И. С. АКСАКОВУ

23 августа 1867 г. Петербург



С.-Петербург. 23 августа 1867

  «Москва» ваша страшно утруждает наше бедное Главное управление1. Вот уже второе заседание обуревается ею, и все еще не могли прийти ни к какому заключению — отложено до следующего. В самом составе Главн<ого> упр<авления> нет положительной против вас враждебности. Их только огорчает ваша чрезмерная резкость. — Враждебность свыше. — Я, по возвращении сюда, наговорил им самых горьких истин2, а именно, что они, по несостоятельности, делаются орудием партии, не принадлежа к ней, что они лишают себя всякого нравственного авторитета своим хотя и непреднамеренным, но явным лицеприятием — со всем этим они почти что соглашаются. — Но что же делать? Так приказано.

  Однако же мне кажется, любезнейший Иван Сергеич, что, помимо всех этих дрязг, следовало бы серьезно обдумать вопрос о существовании «Москвы», при данных условиях — было бы весьма грустно даже и временное ее запрещение. Подумайте только о том, как это отзовется за границею, между славянами, не говоря уже о вреде в самой России. Избегнуть же этой крайности — чистосердечно говоря — можно и без больших уступок… Не стесняясь нисколько в обсуждении общих вопросов, следовало бы только — когда дело идет о какой-нибудь правительственной мере — понизить, хоть полутоном, личную полемику. Эта-то резкость личной полемики всего более и смущает их, — а скажите, по совести, сто́ит ли из-за этого, хотя и очень приятного, самоудовлетворения жертвовать сущностию дела?

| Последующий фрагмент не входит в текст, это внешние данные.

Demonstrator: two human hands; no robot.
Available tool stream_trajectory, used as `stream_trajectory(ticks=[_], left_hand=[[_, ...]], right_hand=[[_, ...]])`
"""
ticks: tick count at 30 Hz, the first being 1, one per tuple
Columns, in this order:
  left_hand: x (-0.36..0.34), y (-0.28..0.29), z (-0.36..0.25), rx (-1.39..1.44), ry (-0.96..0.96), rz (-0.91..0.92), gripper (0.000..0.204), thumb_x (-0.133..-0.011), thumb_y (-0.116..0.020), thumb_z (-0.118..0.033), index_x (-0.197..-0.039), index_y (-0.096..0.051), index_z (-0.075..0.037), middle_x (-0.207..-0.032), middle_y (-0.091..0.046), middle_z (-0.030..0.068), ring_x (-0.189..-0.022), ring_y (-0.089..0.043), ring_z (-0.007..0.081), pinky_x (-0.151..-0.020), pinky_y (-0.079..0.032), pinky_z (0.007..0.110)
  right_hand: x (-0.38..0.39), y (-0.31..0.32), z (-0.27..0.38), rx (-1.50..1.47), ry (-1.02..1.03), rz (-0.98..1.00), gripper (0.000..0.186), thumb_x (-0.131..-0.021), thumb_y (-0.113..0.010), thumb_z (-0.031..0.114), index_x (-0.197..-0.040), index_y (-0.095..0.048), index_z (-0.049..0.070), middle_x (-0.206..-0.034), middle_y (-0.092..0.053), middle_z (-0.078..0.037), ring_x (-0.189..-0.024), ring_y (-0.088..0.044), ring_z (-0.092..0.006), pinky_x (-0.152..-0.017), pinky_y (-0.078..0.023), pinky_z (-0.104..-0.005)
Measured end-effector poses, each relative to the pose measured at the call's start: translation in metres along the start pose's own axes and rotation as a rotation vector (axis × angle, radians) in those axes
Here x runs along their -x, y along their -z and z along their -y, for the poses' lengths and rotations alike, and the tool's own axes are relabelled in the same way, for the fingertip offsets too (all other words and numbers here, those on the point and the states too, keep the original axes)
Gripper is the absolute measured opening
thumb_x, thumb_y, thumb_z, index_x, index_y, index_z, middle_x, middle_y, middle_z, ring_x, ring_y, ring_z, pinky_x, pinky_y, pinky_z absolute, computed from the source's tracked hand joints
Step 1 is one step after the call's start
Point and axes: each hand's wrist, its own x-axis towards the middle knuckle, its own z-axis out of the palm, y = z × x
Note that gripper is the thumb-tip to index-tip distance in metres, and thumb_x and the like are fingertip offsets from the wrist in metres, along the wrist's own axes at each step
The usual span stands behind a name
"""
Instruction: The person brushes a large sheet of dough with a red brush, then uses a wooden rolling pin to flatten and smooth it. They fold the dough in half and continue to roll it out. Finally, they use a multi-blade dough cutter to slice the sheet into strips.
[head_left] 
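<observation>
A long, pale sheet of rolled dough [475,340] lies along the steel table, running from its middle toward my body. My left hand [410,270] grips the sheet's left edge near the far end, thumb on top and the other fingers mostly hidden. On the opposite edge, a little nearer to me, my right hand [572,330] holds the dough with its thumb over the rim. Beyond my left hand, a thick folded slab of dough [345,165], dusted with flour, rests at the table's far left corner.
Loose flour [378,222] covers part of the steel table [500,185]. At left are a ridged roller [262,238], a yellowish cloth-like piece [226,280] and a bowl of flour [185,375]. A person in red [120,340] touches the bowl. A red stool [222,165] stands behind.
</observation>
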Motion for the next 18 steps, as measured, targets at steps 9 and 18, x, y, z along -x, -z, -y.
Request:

  Вопрос о предварительном разрешении полициею касательно открытия подписок в газетах был внесен в Комитет министров, но князь Гагарин3 весьма справедливо заметил, что это дело может только быть решено законодательным порядком и потому подлежит обсуждению Государств<енного> совета.

  Посольство Фуада-паши в Ливадию4 ограничилось разменом пошлостей, а данный ему орден — вопреки мнению князя Горчакова — не что иное, как рутинная обрядность, имеющая значение только в том смысле, что подобная несообразность доказывает, как мало понимают современное настроение или как мало дорожат им.

  Я здесь, могу сказать, в ежечасном ожидании известий об Анне — и эта проволочка, хотя, вероятно, и очень объяснимая, еще тревожнее становится в отсутствии. Большое будет для меня облегчение, когда вы меня известите, в какой день мне следует приехать к вам в Москву для крестин. — Что вы знаете о вашей матушке? — Пока простите, любезнейший Иван Серг<еич>. Обнимите за меня Анну.

Ф. Т.



  





КОММЕНТАРИИ:

Печатается по автографу — РГАЛИ. Ф. 10. Оп. 2. Ед. хр. 25. Л. 26–27 об.

Первая публикация — ЛН-1. С. 302–303.



1В это время в Главном управлении по делам печати дебатировался вопрос о втором предостережении «Москве».

2См. письмо 377, примеч. 2.

3Кн. П. П. Гагарин с 1864 по 1872 г. занимал пост председателя Комитета министров.

4В августе 1867 г. Александр II принял в Ливадии чрезвычайное посольство Турции во главе с министром иностранных дел Мухаммедом Фуад-пашой. Была сделана попытка склонить Турцию к передаче Крита Греции (переговоры вел русский посол в Константинополе гр. Н. П. Игнатьев). Фуад-паша ответил решительным отказом и ограничился весьма неопределенным обещанием временно приостановить военные действия против повстанцев (Записки гр. Н. П. Игнатьева, 1864–1874 // Известия Министерства иностранных дел. 1914. Кн. II. С. 92). Тем не менее, по окончании переговоров он был награжден орденом Св. Александра Невского.